According to the invention a shaft 42 extends between the units 33 and 34 horizontally transverse to the directions x and z. It is journaled at a bearing 43 in the frame 11 and has an inner end 48 projecting through an inner wall 44 of the hollow frame 11 into an internal sterile chamber 45. A seal 46 comprised of a gland 47 prevents leakage between the shaft 42 and the wall 44.
The inner end 48 of the shaft 42 carries a metering wheel 49 having teeth 50 that engage between rollers 51 extending between inner and outer cheeks 52 and 53 of one of the roller chains 54 of the conveyor 19. Pins 55 interconnect the cheek plates 52 and 53 and carry the rollers 51. The chain 54 rides at least adjacent the metering wheel 49 on a guide rail 56 fixed in the frame 11. The holders 41 are each mounted on the inner cheek plates 53 of two such chains of which only one is shown here. The location on the frame 11 of this position-detecting system 59 is as close as possible to the machines that need to be most accurately aligned with the containers B, here the fillers 33 and 34.

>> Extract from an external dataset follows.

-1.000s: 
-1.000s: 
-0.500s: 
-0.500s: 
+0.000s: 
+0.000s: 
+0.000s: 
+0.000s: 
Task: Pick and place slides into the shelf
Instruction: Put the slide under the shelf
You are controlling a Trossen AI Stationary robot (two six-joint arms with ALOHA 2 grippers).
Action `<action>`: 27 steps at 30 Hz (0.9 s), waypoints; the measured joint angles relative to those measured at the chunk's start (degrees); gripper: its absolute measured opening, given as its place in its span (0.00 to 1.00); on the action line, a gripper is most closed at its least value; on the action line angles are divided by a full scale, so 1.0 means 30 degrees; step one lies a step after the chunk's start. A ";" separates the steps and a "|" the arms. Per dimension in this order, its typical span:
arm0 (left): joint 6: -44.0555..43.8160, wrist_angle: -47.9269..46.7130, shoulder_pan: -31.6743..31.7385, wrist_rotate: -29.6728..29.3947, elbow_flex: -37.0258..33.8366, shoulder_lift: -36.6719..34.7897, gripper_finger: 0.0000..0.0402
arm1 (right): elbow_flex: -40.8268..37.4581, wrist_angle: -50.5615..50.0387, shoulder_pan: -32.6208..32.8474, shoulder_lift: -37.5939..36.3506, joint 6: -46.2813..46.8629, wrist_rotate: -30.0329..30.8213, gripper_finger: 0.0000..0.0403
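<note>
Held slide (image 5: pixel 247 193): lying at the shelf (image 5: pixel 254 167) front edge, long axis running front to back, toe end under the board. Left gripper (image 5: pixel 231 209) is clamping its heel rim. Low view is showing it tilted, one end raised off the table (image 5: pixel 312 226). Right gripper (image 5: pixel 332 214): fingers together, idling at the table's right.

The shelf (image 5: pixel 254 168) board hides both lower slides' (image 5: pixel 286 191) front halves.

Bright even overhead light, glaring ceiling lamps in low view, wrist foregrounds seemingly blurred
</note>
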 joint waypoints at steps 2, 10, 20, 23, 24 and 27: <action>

The shaft 42 has an outer end 57 carrying a hub 58 in turn carrying a switching element comprised mainly of a disk 61 having on its periphery at least one switching element 60, e.g. a permanent magnet. Fixed on the frame 11 adjacent the periphery of the disk 61 carrying the magnet 60 is a proximity sensor 62 comprising a noncontacting inductor 63 carried on a bracket 64 and connected via a line 65 to a controller 66 in turn connected to the motor M.
The diameter T of the wheel 49 is such relative to that of the disk 61 that each time a row of the seats A is at a predetermined position relative to the shaft 42, the parts 60 and 63 align and a signal or pulse is sent via the line 65 to the controller 66. In other words, the spacing s is equal to the effective circumference of the wheel 19. The controller 66 then stops the motor M and starts the sterilizer unit 32, filler units 33 and 34, and capping units 35 and 36. The motor M is restarted again once all the machines 32 through 37 have completed their jobs. In this manner the chain advance is controlled in direct relationship with the actual position of the conveyor 19 so that perfect positioning of the seats A in the units 32 through 37 is ensured. Normally the pulse is sent out on juxtaposition of the sensor parts 60 and 63 slightly before the seats A are in perfect position since the inertia of the system is considerable and it takes the motor M a little time to make any speed and/or position compensations that are required. This compensation for inertia can be done by offsetting the outer disk 61 angularly relative to the inner wheel 49. The diameter T is such that one full revolution of the wheel 49 is executed for each movement of the conveyor 19 between succeeding positions.
FIG. 2 also indicates that the controller 66 can be connected to a second position detector 59′ identical to the detector 59 and having a shaft (unillustrated) coaxial with the shaft 42, but meshing with the other chain 54 (unillustrated) on the opposite ends of the holder plates 41 therefrom. Both signals are fed simultaneously to the controller 66 which shuts down the equipment if they are not received within a predetermined time of each other. If they are offset, that indicates the chains 54 flanking the holders 41 are not in synchronism which is usually an indication of some trouble like something jamming on one side of the conveyor 19.